EXERCISE OBJECTIVE –
Find and return every line of the data that contains the word "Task".

Stored records:
··········
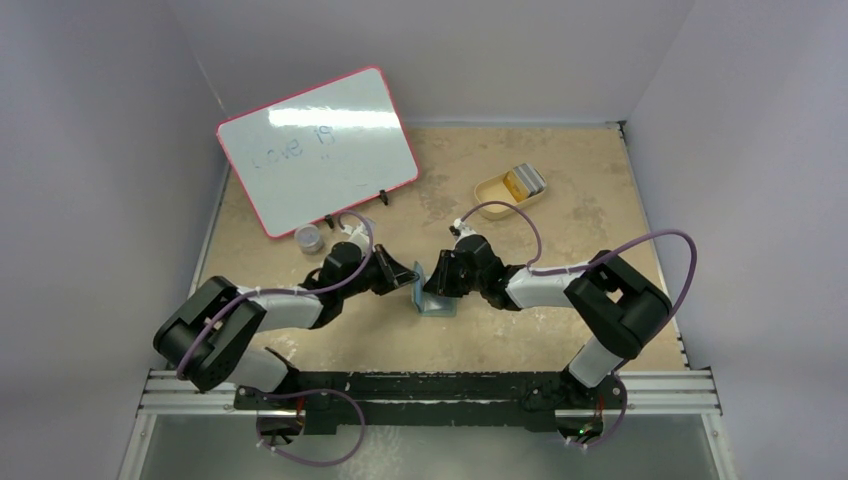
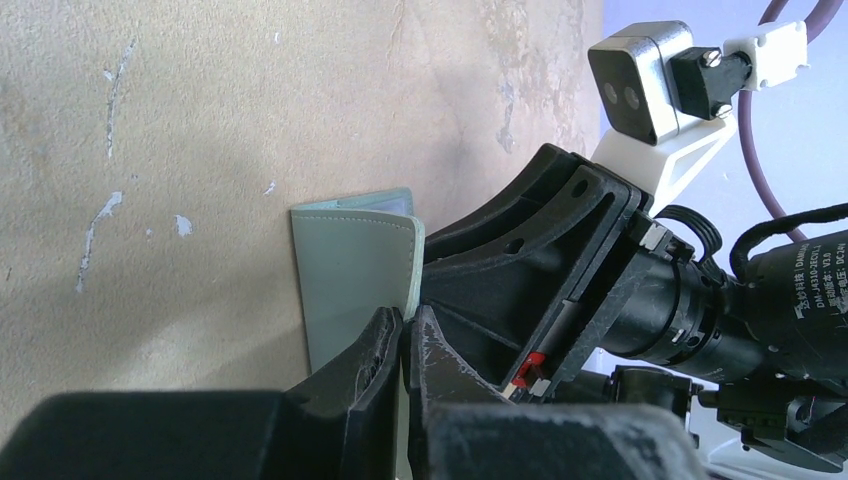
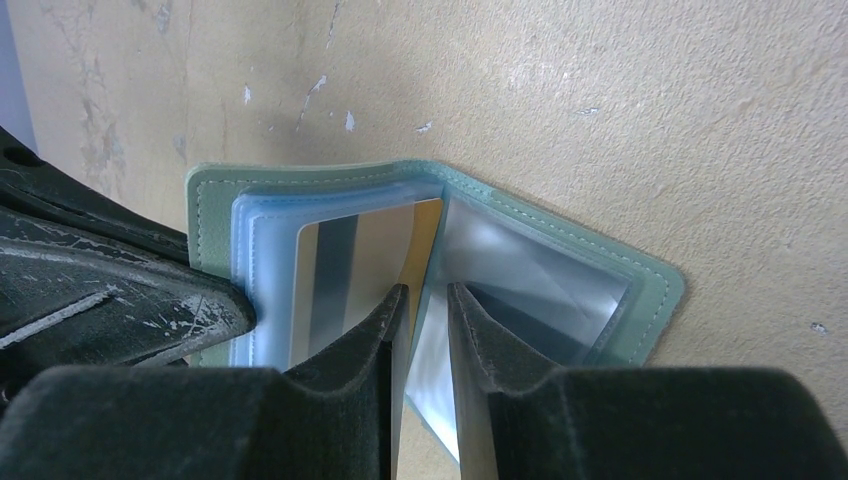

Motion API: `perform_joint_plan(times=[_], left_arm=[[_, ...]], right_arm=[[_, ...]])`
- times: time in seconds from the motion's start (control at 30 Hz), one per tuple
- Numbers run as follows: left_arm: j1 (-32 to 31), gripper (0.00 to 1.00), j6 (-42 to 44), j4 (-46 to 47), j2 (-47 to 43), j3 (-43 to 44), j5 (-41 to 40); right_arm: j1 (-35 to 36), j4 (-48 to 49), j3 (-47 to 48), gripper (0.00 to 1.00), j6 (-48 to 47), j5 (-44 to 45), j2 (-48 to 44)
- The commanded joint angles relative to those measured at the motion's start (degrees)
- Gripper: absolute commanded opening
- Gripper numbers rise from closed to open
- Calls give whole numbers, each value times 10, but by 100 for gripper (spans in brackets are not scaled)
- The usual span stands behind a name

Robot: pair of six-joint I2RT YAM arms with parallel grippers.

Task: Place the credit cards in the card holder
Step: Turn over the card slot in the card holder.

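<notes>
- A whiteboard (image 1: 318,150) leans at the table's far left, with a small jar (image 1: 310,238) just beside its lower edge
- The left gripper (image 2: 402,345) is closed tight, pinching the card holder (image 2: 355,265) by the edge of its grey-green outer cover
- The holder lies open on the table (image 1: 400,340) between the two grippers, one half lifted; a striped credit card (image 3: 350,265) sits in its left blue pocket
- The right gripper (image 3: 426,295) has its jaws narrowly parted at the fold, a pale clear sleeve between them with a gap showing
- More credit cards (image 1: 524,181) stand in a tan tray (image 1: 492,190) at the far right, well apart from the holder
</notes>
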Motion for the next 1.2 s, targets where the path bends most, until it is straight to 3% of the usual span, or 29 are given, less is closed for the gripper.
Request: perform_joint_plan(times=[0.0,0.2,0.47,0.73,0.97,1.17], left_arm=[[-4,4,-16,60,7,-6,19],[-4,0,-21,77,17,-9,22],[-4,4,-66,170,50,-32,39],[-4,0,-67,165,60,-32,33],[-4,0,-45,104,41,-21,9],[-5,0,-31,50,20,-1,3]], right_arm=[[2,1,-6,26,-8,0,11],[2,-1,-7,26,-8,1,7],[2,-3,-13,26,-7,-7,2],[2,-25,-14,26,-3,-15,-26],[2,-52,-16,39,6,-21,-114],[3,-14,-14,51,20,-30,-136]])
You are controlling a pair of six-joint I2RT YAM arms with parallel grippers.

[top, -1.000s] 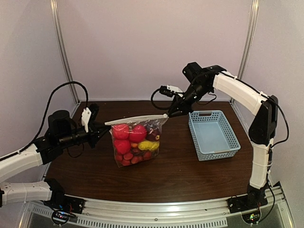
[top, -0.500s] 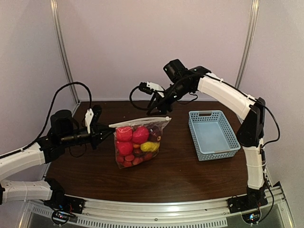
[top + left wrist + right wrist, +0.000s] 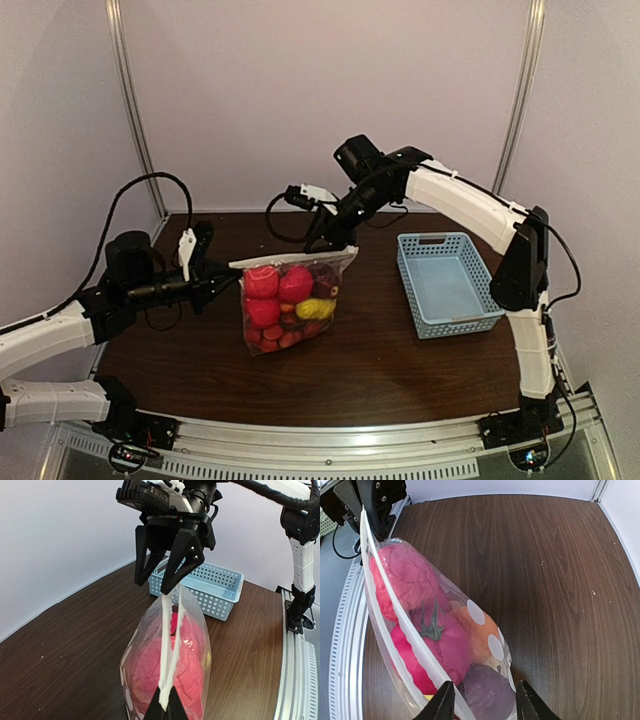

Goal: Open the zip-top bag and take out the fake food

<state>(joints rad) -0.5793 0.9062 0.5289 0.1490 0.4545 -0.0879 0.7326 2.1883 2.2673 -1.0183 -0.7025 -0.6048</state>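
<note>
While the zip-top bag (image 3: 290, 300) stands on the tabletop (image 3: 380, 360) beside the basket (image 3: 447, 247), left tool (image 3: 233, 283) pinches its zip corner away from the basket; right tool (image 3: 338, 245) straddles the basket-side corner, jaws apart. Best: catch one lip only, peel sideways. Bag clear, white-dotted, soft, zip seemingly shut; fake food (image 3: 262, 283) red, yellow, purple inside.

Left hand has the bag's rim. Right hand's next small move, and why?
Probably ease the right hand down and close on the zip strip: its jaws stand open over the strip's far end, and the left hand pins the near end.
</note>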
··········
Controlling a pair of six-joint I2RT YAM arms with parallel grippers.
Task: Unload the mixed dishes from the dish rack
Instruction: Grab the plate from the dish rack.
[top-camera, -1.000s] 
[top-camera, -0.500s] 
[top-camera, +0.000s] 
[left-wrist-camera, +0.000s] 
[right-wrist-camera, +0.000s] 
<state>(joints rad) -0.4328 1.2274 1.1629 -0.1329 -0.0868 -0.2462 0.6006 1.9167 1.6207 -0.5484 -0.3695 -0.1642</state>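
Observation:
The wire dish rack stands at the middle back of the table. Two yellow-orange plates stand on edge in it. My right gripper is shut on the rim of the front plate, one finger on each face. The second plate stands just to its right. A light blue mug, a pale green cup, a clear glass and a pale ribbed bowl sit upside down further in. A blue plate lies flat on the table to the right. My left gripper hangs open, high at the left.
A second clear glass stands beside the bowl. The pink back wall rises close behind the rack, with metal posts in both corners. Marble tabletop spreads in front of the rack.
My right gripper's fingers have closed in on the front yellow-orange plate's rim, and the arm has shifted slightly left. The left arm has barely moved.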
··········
RESULT BELOW –
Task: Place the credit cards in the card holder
Task: Unload the mixed dishes from the dish rack

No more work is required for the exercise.